Williams BAP, Haferkamp I, Keeling PJ (2008). An ADP/ATP-specific mitochondrial carrier protein in the microsporidian Antonospora locustae.
J Mol Biol,
375(5), 1249-1257.
Abstract:
An ADP/ATP-specific mitochondrial carrier protein in the microsporidian Antonospora locustae.
The mitochondrion is one of the defining characteristics of eukaryotic cells, and to date, no eukaryotic lineage has been shown to have lost mitochondria entirely. In certain anaerobic or microaerophilic lineages, however, the mitochondrion has become severely reduced that it lacks a genome and no longer synthesizes ATP. One example of such a reduced organelle, called the mitosome, is found in microsporidian parasites. Only a handful of potential mitosomal proteins were found to be encoded in the complete genome of the microsporidian Encephalitozoon cuniculi, and significantly no proteins of the mitochondrial carrier family were identified. These carriers facilitate the transport of solutes across the inner mitochondrial membrane, are a means of communication between the mitochondrion and cytosol, and are abundant in organisms with aerobic mitochondria.
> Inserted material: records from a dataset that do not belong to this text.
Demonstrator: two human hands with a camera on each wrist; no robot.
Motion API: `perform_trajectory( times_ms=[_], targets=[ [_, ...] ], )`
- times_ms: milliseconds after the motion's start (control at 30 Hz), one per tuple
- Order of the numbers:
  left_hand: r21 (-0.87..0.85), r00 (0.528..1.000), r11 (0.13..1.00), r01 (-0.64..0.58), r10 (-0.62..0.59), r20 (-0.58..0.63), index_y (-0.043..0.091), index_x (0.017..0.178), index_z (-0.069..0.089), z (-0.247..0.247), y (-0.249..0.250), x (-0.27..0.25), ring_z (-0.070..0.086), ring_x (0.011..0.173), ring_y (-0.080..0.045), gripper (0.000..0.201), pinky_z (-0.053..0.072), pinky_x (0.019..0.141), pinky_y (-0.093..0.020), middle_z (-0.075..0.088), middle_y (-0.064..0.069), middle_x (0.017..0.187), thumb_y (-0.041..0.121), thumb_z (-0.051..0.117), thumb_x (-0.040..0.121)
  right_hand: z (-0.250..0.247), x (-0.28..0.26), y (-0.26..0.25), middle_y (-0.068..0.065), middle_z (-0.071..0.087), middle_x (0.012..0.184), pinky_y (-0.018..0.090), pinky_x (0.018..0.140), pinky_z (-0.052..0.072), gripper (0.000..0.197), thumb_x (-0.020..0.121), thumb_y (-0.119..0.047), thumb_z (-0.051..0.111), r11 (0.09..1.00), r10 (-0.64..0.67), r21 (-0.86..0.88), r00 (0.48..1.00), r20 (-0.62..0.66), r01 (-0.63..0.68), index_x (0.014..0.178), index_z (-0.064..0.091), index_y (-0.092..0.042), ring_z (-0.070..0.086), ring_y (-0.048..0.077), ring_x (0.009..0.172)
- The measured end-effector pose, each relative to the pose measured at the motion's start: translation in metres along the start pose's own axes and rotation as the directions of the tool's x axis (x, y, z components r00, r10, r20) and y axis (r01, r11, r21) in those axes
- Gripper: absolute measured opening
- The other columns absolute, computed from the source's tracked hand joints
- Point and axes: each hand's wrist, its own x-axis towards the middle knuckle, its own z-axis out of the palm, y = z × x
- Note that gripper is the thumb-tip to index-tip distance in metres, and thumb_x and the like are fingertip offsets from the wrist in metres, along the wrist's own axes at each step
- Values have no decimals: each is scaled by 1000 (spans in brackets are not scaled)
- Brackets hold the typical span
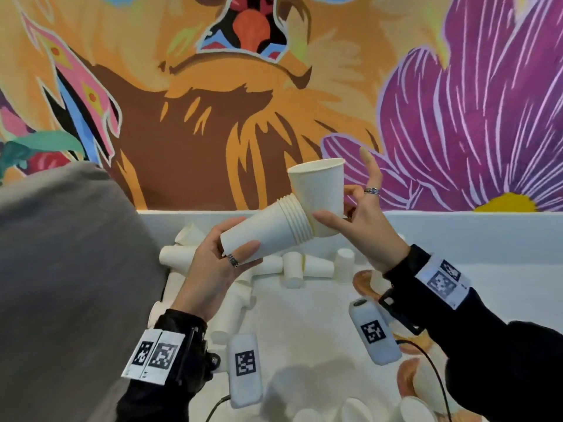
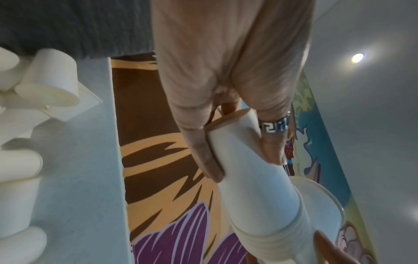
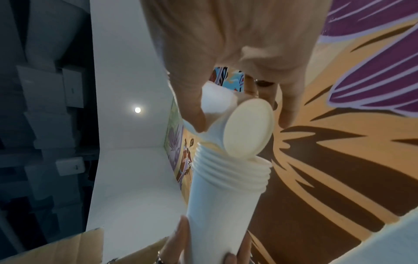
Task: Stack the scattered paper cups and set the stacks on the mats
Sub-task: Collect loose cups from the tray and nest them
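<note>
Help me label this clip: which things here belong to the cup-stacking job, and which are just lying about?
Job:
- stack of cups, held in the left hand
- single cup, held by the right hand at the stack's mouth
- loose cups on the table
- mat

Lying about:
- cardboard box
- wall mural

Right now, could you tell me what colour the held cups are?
Plain cream-white, unprinted; the stack shows best in the head view.

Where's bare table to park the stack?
Free: the white table centre, bordered by the cup row behind, the left pile and the mats on the right. Also far right. Crowded: back-left corner and near edge.
</note>
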Motion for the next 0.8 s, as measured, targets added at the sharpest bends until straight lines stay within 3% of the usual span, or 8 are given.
perform_trajectory(
  times_ms=[133,233,300,400,467,567,700,800],
  targets=[
    [-10,999,1000,9,-8,45,12,124,53,27,-10,7,62,108,-24,55,57,77,-29,59,-7,120,12,75,73,-32,-3,-5,-2,43,129,20,82,54,81,76,-20,76,999,-35,-28,999,14,35,121,22,-60,49,18,117],
    [-12,997,1000,19,-18,76,16,118,54,50,-17,10,63,104,-21,44,57,75,-28,59,-5,118,10,67,77,-52,-8,-7,13,46,126,41,89,55,74,62,-32,76,1000,6,17,999,-35,-6,111,29,-59,53,30,115],
    [-22,993,999,38,-35,110,15,120,54,65,-22,12,64,102,-19,42,57,76,-29,59,-4,117,8,64,79,-66,-10,-4,18,47,125,45,93,52,73,56,-34,77,998,36,51,995,-97,-32,107,27,-52,55,32,114],
    [-31,990,998,54,-49,132,14,123,53,85,-30,16,65,101,-18,44,57,77,-29,59,-4,119,9,64,81,-84,-13,4,19,47,125,41,95,50,70,58,-32,78,993,79,98,992,-96,-69,104,27,-40,55,29,114],
    [-54,989,997,62,-54,134,14,124,52,97,-35,18,65,101,-16,46,56,77,-28,58,-3,119,12,65,80,-95,-18,10,9,50,123,36,94,51,64,66,-33,77,985,136,109,990,-35,-132,108,30,-35,55,22,113],
    [-104,988,992,78,-63,143,15,124,51,114,-39,20,63,103,-17,51,57,78,-29,57,-2,118,18,66,75,-110,-28,15,-5,49,127,40,104,43,47,83,-58,51,970,243,-17,966,85,-243,122,38,-34,50,9,118],
    [-62,979,995,78,-65,193,19,116,55,137,-47,24,64,101,-18,42,57,77,-29,58,0,114,13,66,76,-126,-42,31,-11,36,134,28,102,40,96,58,-93,27,930,348,-211,904,248,-300,136,23,-36,41,4,124],
    [-5,975,997,77,-74,207,19,115,55,153,-53,30,66,96,-15,38,58,75,-30,59,1,111,7,66,81,-142,-48,39,-16,37,133,21,94,44,91,61,-90,31,937,334,-199,899,282,-286,136,21,-39,44,1,122]
  ],
)
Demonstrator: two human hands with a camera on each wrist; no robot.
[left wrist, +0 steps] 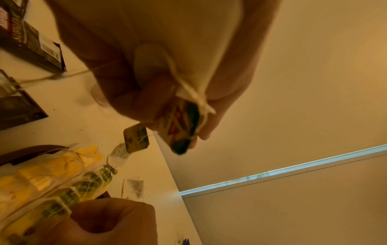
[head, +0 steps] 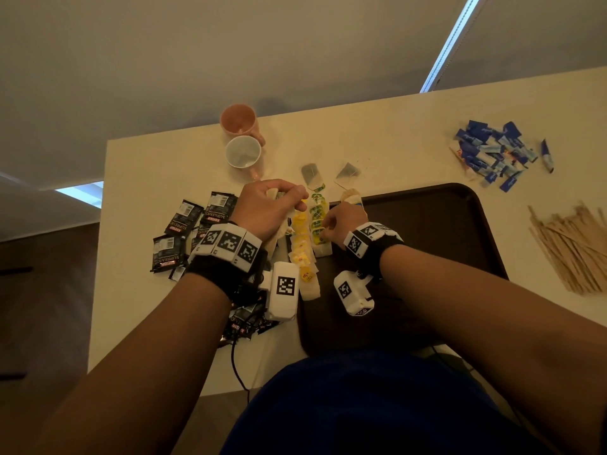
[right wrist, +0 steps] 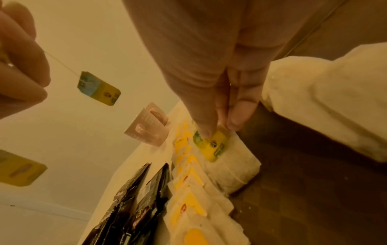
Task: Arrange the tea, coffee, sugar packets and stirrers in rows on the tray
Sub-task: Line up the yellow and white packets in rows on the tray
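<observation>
My left hand [head: 279, 200] hovers over the table and grips a bunch of white tea bags [left wrist: 188, 49]; their tags [left wrist: 180, 129] stick out between the fingers and one tag [right wrist: 98, 88] dangles on its string. My right hand [head: 328, 224] pinches the green-and-yellow tag [right wrist: 211, 145] of a tea bag in the green-tagged row [head: 318, 221] at the left edge of the dark brown tray [head: 427, 244]. A yellow-tagged row [head: 302, 244] lies beside it. Black coffee sachets [head: 187, 231] lie left, blue sugar packets [head: 492, 152] far right, and wooden stirrers [head: 571, 251] right.
A pink mug [head: 238, 121] and a white mug [head: 243, 152] lie on their sides at the table's far edge. Two loose tea bags [head: 310, 174] lie beyond the tray. More white tea bags [right wrist: 324, 99] sit at the tray's far left corner.
</observation>
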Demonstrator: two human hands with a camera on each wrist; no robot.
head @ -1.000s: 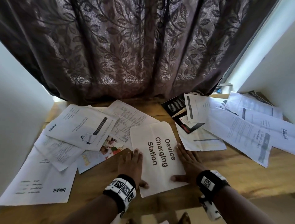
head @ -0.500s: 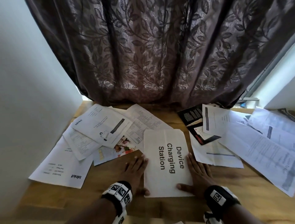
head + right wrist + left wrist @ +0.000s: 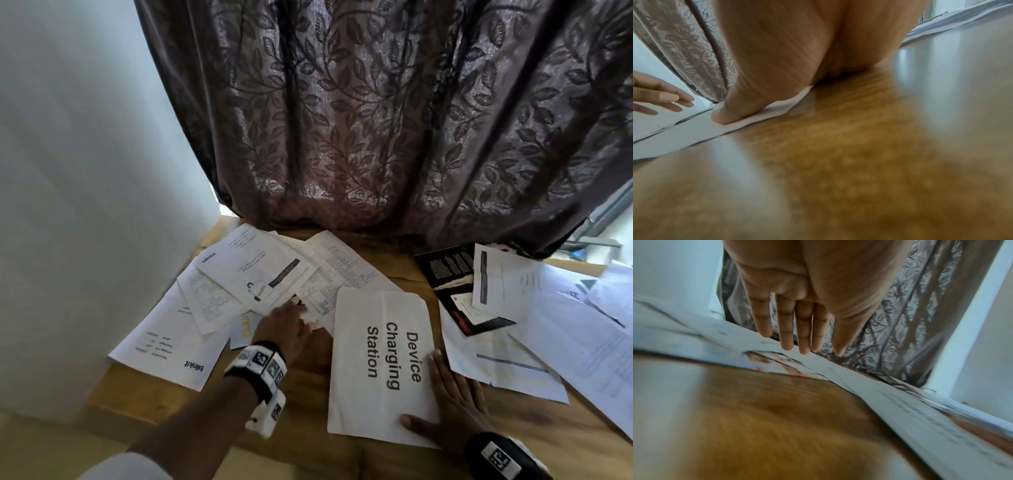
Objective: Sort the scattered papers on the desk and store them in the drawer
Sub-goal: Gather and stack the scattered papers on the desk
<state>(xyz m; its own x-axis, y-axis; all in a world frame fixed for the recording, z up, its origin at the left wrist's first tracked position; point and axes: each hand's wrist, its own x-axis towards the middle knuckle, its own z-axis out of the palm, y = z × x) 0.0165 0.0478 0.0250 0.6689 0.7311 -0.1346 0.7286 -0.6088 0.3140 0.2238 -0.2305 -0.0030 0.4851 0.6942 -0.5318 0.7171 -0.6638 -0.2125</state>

Here, we report the characterization of a mitochondrial carrier protein in the microsporidian Antonospora locustae and demonstrate that the protein is heterologously targeted to mitochondria in Saccharomyces cerevisiae. The protein is phylogenetically allied to the NAD(+) transporter of S. cerevisiae, but we show that it has high specificity for ATP and ADP when expressed in Escherichia coli. An ADP/ATP carrier may provide ATP for essential ATP-dependent mitosomal processes such as Hsp70-dependent protein import and export of iron-sulfur clusters to the cytosol.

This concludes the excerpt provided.